"Nobody can be exactly like me. Even I have trouble doing it."
What does normal mean? Average, run-of-the-mill, common? Or getting along, fitting in? According to Webster, it is "conforming to the standard or the common type; ...regular; ...approximately average."
It seems to me that thinking and doing things the way most people do is probably the easy road - unless, you just aren't wired that way. Then it chafes like ill-fitting shoes. But while not conforming to the standard might be a good fit for you, it sure does make a lot of the people around you darned uncomfortable. Most folks don't much like different. They don't know what to do with it or about it. Different doesn't fit neatly into a box - at least not one that they have.
For awhile I figured my idiosyncrasies were just youth. And gradually came to the point where I decided it was time to "grow up" and be normal, fit in, meet expectations (you know, like getting a real coffeepot). But those shoes just didn't fit. The sculpture with this post is one of the first that I did after I began making art again. It was soon after I moved here, real close to my family.
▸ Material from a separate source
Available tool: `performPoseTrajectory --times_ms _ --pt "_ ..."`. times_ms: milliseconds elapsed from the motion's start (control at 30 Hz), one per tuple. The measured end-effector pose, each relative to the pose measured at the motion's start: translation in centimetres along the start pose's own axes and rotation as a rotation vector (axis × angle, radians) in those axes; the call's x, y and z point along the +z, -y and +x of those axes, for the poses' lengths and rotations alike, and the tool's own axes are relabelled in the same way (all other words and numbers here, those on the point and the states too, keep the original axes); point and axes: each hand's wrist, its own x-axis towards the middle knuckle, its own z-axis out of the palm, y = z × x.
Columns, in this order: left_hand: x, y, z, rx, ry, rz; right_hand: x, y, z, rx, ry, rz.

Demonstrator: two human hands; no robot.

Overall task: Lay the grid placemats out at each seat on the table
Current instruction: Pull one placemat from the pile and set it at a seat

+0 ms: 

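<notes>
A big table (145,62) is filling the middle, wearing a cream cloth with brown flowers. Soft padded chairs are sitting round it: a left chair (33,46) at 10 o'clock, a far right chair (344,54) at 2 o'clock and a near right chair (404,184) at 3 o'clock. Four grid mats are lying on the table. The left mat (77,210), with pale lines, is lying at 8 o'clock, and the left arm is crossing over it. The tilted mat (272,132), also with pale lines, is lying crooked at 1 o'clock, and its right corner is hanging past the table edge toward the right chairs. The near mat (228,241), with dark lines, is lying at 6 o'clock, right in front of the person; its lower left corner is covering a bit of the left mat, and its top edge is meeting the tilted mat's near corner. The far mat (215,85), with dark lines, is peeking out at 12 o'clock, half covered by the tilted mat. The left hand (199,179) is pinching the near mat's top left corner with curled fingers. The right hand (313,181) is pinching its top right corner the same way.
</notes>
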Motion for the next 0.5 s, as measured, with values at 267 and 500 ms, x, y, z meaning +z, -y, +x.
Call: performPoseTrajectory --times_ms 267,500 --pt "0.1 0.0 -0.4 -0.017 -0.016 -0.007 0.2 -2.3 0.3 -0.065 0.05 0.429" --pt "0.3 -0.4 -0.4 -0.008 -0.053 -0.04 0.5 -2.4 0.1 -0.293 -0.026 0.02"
Feeling the pressure to conform, it was my attempt to illustrate the desire to break free of both external and internal expectations and limitations, while at the same time celebrating the very things that can hold us back if we allow them.
And so I have come to the point where I can just smile* when people ask me "how do you think of these things?" - meaning my art - and think to myself, "how can you not?".
*Although inside I cringe because, after all, who likes having to justify the way their brain works?